The authorities release statements to the public that the cause of the outbreak was from the illegal sale of contaminated meat. A public health response was undertaken that included medical and sanitation teams visiting homes and taking focused histories and undertaking contract tracing, placing contacts of cases of anthrax on prophylactic antibiotics, taking meat and environmental samples from vendors and suppliers of meat in Sverdlovsk, disinfecting the homes of anthrax cases, washing down buildings, streets, and trees in affected areas, culling stray animals such as feral dogs, and communicating with the public through newspaper articles warning citizens not to eat uninspected meat or have contact with sick animals.
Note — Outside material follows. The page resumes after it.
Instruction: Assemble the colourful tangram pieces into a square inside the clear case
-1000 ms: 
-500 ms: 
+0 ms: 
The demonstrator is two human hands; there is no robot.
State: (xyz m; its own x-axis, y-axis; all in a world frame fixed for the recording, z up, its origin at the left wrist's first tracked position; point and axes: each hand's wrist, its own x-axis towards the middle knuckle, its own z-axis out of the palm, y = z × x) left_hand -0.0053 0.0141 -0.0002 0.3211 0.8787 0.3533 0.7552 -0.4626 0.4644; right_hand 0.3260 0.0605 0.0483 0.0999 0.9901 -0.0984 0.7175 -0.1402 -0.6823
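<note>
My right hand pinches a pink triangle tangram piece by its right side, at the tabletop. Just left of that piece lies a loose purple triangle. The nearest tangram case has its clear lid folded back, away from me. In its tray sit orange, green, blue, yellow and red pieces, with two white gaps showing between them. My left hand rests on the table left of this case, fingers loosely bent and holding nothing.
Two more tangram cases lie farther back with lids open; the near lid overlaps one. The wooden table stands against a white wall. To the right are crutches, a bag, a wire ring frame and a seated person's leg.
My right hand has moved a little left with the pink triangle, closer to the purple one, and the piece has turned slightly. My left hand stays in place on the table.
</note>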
Additionally, a voluntary immunisation programme for individuals living in the southern area of Sverdlovsk was also initiated. And ultimately, 80% of the 59,000 eligible people in the area affected were vaccinated at least once. Despite the public messages, treating clinicians and scientific experts in Sverdlovsk had significant doubts about the origin of this outbreak. Key questions remain such as, if this was gastrointestinal anthrax, why was the predominant finding on autopsy severe pulmonary anthrax? Where was the evidence that supported gastrointestinal anthrax, such as a common source or pattern of exposure? Why was there such secrecy surrounding some of the clinical results from anthrax cases?